Middle Scores Mean You’re In The Messy Middle

This is common. You may be doing well most days, then get thrown by a date, a song, or one lonely evening. That does not erase your progress. It just shows which habits still feed the bond. Usually, the biggest offenders are checking, comparing, and keeping little doors open.

High Scores Call For Plain Action

If your score is high, stop treating the breakup like a mystery you can solve by thinking harder. More replaying rarely gives better answers. It usually keeps the wound open. Put your energy into actions that cool the loop: mute, unfollow, stop asking for updates, and stop drafting texts you won’t send.

Mistakes That Can Wreck The Quiz Result

Self-checks go off track when you answer from ego, guilt, or one dramatic memory. Watch for these traps:

  • Scoring your best day: Use the last two weeks, not one strong afternoon.
  • Confusing loneliness with love: Missing company is not the same as missing that person.
  • Using anger as proof you’re over it: Rage can keep a bond alive just as much as longing.
  • Keeping “just in case” channels open: Old chats, hidden photos, and half-blocks keep the story breathing.
  • Dating to get even: That may spike your mood for an hour, then send you right back into comparison.

A good result comes from plain answers. If you shade your replies to look stronger, the score becomes useless. Better to get a hard answer and act on it than a flattering one that leaves you stuck.

What Being Over An Ex Actually Looks Like

Being over an ex does not mean you erase the memories or stop caring that the relationship mattered. It means the story no longer runs your inner weather. You can hear their name without your stomach dropping. You can make plans that belong to you. You can meet someone new without using them as a stand-in. And on a quiet night, your mind has other places to go.

If that sounds like where you are, your quiz result will likely confirm it. If not, don’t force a neat ending just to say you’re done. Honest distance grows in layers. Score the last 14 days, cut the habits that keep you hooked, and rerun the quiz in a few weeks.

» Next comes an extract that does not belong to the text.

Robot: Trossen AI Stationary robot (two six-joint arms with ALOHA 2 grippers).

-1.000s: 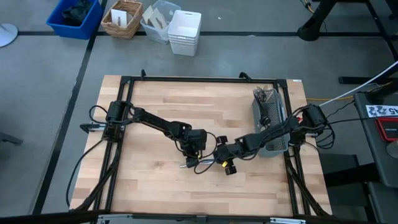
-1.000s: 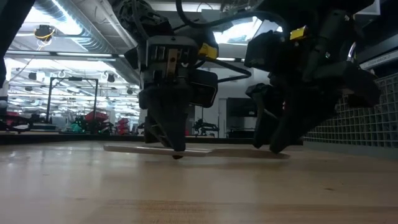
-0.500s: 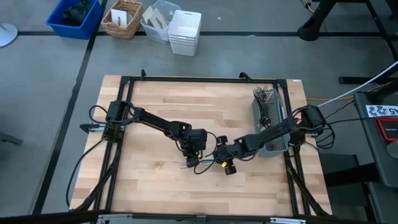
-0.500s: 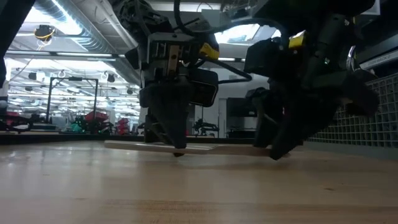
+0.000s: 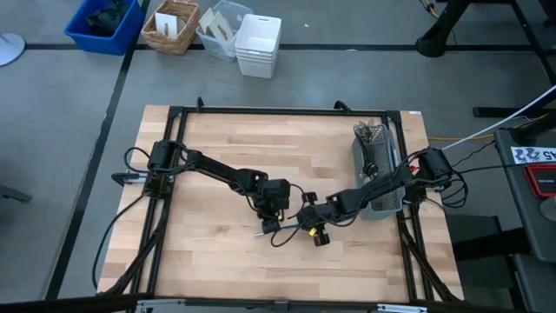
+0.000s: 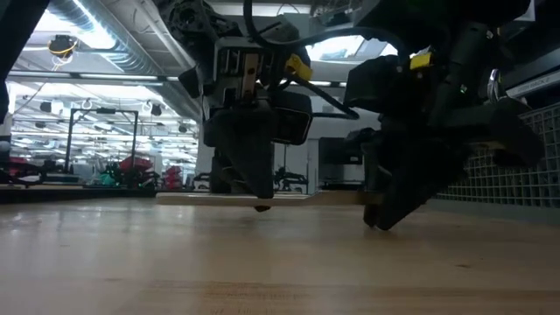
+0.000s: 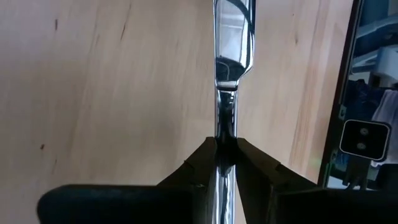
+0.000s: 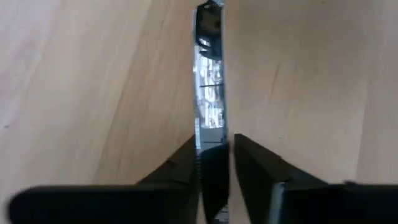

The trend tells the truth better than one emotional day ever will.

References & Sources

  • Centers for Disease Control and Prevention (CDC).“About Sleep.”Used for the point that sleep quality links with emotional well-being and daily function.
  • National Institute of Mental Health (NIMH).“My Mental Health: Do I Need Help?”Used for the note on when breakup distress may be spilling into daily life and may need extra care.
  • National Institute of Mental Health (NIMH).“Depression.”Used for the warning signs tied to low mood, sleep trouble, loss of interest, and trouble functioning.